Several pharmaceutical companies have been beating around the bush as far as the discovery of newer agents targeted towards CSCs is concerned. A lot of pre- and clinical candidates have reached advanced phases of drug development. Table 1 summarizes a few of these agents under development. In addition, there are a large number of agents – small- and macromolecules – under various stages of drug discovery. The patent literature clearly demonstrates the usefulness of these agents as potential anti-CSC therapeutics.
Table 1. Candidates targeted against CSCs and their developmental status
A whole range of CSC kinases required for their development and maintenance are potential targets for therapeutic intervention. Boston Biomedical, Inc. (http://www.bostonbiomedical.com), is a leading drug discovery company with anti-CSC molecules advanced to Phase III clinical trials. The orally administered candidate napabucasin targets STAT3 pathway in CSCs and is currently being investigated for the treatment of metastatic pancreatic ductal adenocarcinoma, alone and in combination with paclitaxel and gemcitabine. Another orally administered Phase II clinical candidate from the same company is amcasertib, which targets CSC stemness pathways such as Nanog by inhibiting stemness kinases. It is being tested as monotherapy for the treatment of gastrointestinal stromal tumors and hepatobiliary cancer, ovarian cancer and multiple solid tumors and as a combination therapy for hepatocellular carcinoma and multiple solid tumors.
Few academic labs such as Board of Regents, The University of Texas System, have reported platelet derived growth factor receptor, beta (PDGFR-β) inhibitors as anti-CSC agents. Dr. Sendurai Mani anhis lab (MD Anderson Cancer Center, Houston, TX) have demonstrated anti-CSC activity of sunitinib, an orally active, small-molecule inhibitor of multiple receptor tyrosine kinases (RTKs) approved in 2006 by FDA for the treatment of renal cell carcinoma and imatinib-resistant gastrointestinal stromal tumor. The Johns Hopkins University researchers have filed patents on sulfonamide small-molecule inhibitors as anti-CSC agents. In addition, several macromolecular agents such as nucleic acids, polypeptides, small interfering RNAs (siRNA) as anti-CSC agents by targeting specific molecules crucial for CSC survival.

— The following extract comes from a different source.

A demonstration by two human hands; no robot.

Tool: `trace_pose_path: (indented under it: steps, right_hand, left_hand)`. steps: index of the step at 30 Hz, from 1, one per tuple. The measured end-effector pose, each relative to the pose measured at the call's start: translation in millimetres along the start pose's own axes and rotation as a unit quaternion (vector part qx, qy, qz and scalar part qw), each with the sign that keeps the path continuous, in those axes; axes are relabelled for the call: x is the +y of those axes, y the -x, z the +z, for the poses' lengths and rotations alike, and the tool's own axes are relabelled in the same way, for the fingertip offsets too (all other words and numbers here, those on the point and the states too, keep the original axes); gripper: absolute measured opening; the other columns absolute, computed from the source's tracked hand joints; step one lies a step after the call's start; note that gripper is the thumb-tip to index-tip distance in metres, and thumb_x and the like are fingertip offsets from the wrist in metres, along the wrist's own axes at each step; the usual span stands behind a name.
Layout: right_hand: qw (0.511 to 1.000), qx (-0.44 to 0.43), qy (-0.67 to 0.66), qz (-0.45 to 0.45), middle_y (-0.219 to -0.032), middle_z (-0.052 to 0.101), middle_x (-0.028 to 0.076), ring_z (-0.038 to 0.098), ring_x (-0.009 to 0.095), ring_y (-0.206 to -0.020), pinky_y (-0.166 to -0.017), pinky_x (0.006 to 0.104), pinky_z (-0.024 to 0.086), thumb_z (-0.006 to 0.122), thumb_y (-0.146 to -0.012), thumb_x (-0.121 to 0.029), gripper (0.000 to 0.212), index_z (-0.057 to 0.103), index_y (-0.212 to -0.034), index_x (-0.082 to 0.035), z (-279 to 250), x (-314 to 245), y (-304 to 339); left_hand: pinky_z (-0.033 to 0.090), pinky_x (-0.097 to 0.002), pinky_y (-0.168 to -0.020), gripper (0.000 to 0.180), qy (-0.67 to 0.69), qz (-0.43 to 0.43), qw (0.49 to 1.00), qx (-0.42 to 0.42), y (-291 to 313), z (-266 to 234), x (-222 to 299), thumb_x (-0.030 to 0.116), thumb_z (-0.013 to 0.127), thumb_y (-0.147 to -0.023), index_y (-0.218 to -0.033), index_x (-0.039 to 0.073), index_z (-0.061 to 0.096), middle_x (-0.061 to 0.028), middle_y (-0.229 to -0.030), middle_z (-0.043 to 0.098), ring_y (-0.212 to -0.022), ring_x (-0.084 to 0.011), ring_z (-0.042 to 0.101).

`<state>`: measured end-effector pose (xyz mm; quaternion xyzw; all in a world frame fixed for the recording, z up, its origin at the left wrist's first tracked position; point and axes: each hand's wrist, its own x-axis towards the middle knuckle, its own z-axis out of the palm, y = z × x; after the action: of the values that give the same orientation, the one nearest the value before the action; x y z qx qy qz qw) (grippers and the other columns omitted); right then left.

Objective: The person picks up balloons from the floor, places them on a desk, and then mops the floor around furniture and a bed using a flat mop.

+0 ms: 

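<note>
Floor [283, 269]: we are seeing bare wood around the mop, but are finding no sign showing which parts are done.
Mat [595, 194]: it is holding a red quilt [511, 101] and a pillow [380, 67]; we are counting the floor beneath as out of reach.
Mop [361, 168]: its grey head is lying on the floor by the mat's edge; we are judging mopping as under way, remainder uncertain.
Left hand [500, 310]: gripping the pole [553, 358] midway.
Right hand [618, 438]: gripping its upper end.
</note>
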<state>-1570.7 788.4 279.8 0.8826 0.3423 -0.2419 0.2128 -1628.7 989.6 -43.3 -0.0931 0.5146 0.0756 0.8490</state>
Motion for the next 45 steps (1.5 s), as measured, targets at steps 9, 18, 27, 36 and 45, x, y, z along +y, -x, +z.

Another parallel approach to overcome drug resistance in CSCs could be the development of agents affecting epigenome. Investigations focusing on pathways responsible for the development of resistance in CSCs are likely to yield fruitful outcomes. Making CSCs sensitive to conventional chemotherapeutic drugs may not be a distant dream anymore. CSCs express variety of efflux transporters (e.g., ABC transporters) likely to be responsible for drug-resistant states of CSCs. Inhibitors of efflux transporters are known to sensitize cancer cells to chemotherapeutic drugs are known.A Similar approach may be tried for CSCs. A lot needs to be done in this direction. Various strategies of CSC intervention would, sooner or later, become a reality. Near future will ascertain the fate of clinical candidates in advanced clinical development with reference to approval by FDA. This will certainly make the critics of cancer stem cell hypothesis quiet and proponents joyous. The best approach will be to wait and watch.